Van hurled a pillow into the air.

"Shut up and hear the rest of it. You are to stay here because I promised upon my word of honor that you would keep straight and study."

"I'll do it."

"That isn't all."

Bob hesitated.

It was a wrench for him to deliver the remainder of the message.

"Yes, you are to stay," he repeated as if to gain time. "But of course you can't expect to slip through with no punishment at all."

"No, indeed!"

Still Van spoke with jaunty hopefulness.

"The Doctor thinks it is only fair that you should be pretty severely reminded of what you've done."

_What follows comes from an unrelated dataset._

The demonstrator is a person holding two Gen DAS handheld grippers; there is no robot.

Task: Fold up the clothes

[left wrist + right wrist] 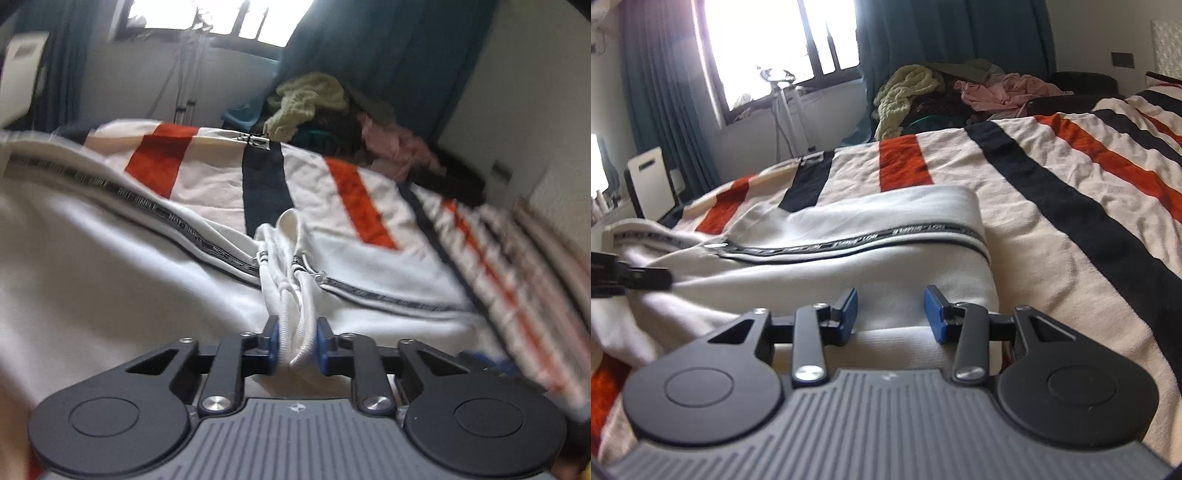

"That's all right. I'm not afraid. Fire ahead! What's he going to do with me?"

"He thinks-he says-he feels it is best-"

"Oh, come on, come on-out with it!"

"He has forbidden you to take any part in the school athletics this spring," was the reluctant whisper.

Van did not speak.

"I'm mighty sorry, old fellow," declared Bob, "but it was the best I could do."

Still Van made no reply.

With troubled gaze Bob regarded his chum.

"I'd far rather Maitland had knocked me out," he ventured at last.

Stooping, he put his hand on Van's shoulder.

Van roused himself and looked up into his friend's face with one of his quick smiles.

"It's all right, Bob," he said. "Don't you fuss about me any more. You were a trump to get me off as well as you did. I'll take my medicine without whimpering. I ought to bless my stars that my banishment from athletics is only temporary. Suppose I had been smashed up so I could never play another game like that little kid, Tim McGrew," he shuddered. "It was just sheer luck that saved me. Why, do you suppose, he should have been the one to be crippled and I go scot free?" he observed meditatively.

"I don't know. Maybe because there is something in the world that only you can do. My father believes that."

"Do you?"

"I don't know."

"It would be strange, wouldn't it, to feel you were let off just to do something?" mused Van. "You'd be wondering all the time what it was. Of course it would be something big."

"You could never tell what it was," Bob replied, falling in with his friend's mood. "I suppose the only way to make sure would be to do whatever came to you the best way you could do it. You never could be sure that what you were doing was not the great thing."

"Not studying and stuff like that."

"It might be; or at least studying might lead to it."

"I don't believe it."

"It wouldn't hurt you to try it."

"No, I suppose not." Then with characteristic caprice Van shifted the subject. "But seriously, Bobbie, there is something I am going to do. You'll howl, I guess, and maybe you'll be disappointed, too. It's about that sick kid, Tim McGrew. The surgeon says the little beggar will never walk again. I feel pretty sore about it; I suppose because I was there," explained Van uneasily. "I've about decided to chip in the money Father was going to send me for a canoe and get a wheel chair for him. His folks are poor, and can't get one, and the doctor says-"

"You're a-"

"Oh, shut up, can't you, Bobbie? It's only because I'm so cut up about the accident. Remember, it might have been me instead of him. You won't mind much if we don't have the canoe, will you?"

"No," was the low answer.

Neither of the boys spoke for some time.

Then Bob whispered:

"Have you thought, Van, that maybe the thing you are to do is something for that little lame boy, Tim McGrew?"